**WHAT NEEDS TO BE DONE**
Exact transcription, pictures omitted: reproduce the listing below.

**GIVEN DATA**

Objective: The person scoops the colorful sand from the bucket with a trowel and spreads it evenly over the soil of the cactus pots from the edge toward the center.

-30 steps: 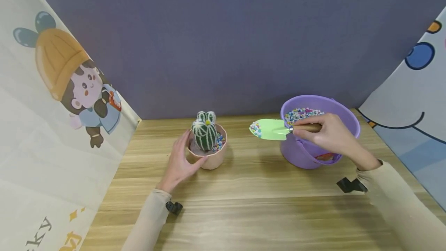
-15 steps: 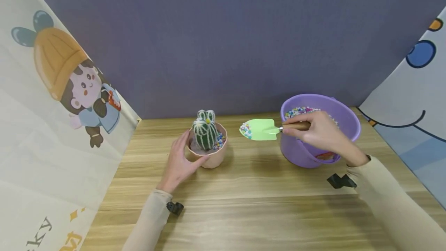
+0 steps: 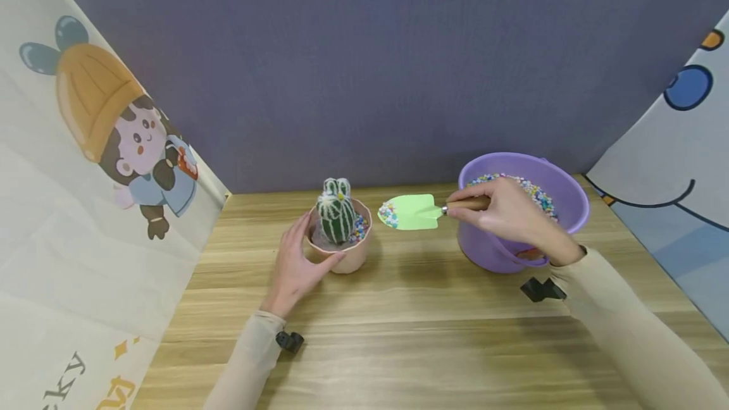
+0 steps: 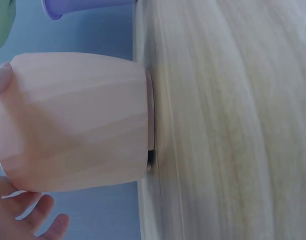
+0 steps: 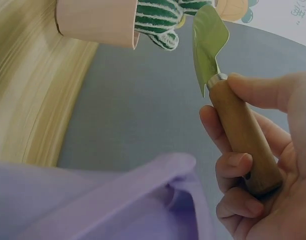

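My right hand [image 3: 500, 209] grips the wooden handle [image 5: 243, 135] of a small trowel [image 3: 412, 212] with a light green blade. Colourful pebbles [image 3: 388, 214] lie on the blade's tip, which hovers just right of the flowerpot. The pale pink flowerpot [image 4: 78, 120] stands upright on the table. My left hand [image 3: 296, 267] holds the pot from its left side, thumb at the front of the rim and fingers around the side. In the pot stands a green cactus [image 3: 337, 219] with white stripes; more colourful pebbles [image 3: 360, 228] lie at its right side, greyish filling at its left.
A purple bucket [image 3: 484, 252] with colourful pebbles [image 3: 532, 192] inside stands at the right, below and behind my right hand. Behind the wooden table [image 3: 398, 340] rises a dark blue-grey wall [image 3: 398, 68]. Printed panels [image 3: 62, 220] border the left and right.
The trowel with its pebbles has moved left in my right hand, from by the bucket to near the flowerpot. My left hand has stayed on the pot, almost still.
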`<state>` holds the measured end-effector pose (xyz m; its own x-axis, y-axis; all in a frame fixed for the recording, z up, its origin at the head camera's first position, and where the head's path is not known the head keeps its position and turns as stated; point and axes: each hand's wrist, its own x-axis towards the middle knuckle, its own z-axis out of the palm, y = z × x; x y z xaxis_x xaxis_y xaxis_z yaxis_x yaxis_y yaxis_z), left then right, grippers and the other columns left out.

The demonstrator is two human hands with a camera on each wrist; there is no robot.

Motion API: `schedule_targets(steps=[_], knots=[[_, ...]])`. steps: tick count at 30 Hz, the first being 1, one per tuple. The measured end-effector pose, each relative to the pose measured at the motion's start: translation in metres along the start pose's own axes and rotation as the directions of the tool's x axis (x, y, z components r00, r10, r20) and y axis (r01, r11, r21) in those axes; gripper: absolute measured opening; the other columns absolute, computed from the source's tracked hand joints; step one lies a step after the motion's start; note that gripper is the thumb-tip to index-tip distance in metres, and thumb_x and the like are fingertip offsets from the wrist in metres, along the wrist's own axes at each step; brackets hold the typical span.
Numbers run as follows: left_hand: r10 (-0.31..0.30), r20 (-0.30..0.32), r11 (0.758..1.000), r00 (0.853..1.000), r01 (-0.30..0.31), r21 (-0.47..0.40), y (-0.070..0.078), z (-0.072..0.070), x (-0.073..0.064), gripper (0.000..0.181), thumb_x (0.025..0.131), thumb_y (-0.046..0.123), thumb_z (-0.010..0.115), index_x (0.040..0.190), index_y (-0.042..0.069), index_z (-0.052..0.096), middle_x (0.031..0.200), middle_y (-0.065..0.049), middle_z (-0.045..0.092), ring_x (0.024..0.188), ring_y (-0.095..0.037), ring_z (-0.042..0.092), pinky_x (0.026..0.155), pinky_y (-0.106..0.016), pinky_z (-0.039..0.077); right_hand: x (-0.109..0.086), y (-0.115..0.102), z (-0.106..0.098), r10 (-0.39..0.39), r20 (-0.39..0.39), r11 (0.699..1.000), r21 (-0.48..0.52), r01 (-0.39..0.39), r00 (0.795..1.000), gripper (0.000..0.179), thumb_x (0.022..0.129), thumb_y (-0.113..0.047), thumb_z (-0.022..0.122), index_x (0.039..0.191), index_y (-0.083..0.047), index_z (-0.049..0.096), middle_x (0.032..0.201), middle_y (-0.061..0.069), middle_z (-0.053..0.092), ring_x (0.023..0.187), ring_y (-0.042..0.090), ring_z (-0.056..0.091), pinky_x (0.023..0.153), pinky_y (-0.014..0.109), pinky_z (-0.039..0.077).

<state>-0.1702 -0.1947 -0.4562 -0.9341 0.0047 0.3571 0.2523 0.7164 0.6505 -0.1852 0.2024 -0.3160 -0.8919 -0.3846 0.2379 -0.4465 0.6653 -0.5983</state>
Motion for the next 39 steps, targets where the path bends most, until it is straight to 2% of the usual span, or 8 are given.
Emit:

**RESULT FOR THIS EXERCISE**
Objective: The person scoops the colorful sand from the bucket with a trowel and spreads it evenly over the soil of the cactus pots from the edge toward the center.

-30 steps: 
-15 steps: 
+0 steps: 
+0 steps: 
+0 steps: 

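My right hand [image 3: 500, 209] grips the wooden handle [image 5: 243, 135] of a small trowel [image 3: 412, 212] with a light green blade. Colourful pebbles [image 3: 388, 214] lie on the blade's tip, which hovers just right of the flowerpot. The pale pink flowerpot [image 4: 78, 120] stands upright on the table. My left hand [image 3: 296, 267] holds the pot from its left side, thumb at the front of the rim and fingers around the side. In the pot stands a green cactus [image 3: 337, 219] with white stripes; more colourful pebbles [image 3: 360, 228] lie at its right side, greyish filling at its left.
A purple bucket [image 3: 484, 252] with colourful pebbles [image 3: 532, 192] inside stands at the right, below and behind my right hand. Behind the wooden table [image 3: 398, 340] rises a dark blue-grey wall [image 3: 398, 68]. Printed panels [image 3: 62, 220] border the left and right.
The trowel with its pebbles has moved left in my right hand, from by the bucket to near the flowerpot. My left hand has stayed on the pot, almost still.
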`<state>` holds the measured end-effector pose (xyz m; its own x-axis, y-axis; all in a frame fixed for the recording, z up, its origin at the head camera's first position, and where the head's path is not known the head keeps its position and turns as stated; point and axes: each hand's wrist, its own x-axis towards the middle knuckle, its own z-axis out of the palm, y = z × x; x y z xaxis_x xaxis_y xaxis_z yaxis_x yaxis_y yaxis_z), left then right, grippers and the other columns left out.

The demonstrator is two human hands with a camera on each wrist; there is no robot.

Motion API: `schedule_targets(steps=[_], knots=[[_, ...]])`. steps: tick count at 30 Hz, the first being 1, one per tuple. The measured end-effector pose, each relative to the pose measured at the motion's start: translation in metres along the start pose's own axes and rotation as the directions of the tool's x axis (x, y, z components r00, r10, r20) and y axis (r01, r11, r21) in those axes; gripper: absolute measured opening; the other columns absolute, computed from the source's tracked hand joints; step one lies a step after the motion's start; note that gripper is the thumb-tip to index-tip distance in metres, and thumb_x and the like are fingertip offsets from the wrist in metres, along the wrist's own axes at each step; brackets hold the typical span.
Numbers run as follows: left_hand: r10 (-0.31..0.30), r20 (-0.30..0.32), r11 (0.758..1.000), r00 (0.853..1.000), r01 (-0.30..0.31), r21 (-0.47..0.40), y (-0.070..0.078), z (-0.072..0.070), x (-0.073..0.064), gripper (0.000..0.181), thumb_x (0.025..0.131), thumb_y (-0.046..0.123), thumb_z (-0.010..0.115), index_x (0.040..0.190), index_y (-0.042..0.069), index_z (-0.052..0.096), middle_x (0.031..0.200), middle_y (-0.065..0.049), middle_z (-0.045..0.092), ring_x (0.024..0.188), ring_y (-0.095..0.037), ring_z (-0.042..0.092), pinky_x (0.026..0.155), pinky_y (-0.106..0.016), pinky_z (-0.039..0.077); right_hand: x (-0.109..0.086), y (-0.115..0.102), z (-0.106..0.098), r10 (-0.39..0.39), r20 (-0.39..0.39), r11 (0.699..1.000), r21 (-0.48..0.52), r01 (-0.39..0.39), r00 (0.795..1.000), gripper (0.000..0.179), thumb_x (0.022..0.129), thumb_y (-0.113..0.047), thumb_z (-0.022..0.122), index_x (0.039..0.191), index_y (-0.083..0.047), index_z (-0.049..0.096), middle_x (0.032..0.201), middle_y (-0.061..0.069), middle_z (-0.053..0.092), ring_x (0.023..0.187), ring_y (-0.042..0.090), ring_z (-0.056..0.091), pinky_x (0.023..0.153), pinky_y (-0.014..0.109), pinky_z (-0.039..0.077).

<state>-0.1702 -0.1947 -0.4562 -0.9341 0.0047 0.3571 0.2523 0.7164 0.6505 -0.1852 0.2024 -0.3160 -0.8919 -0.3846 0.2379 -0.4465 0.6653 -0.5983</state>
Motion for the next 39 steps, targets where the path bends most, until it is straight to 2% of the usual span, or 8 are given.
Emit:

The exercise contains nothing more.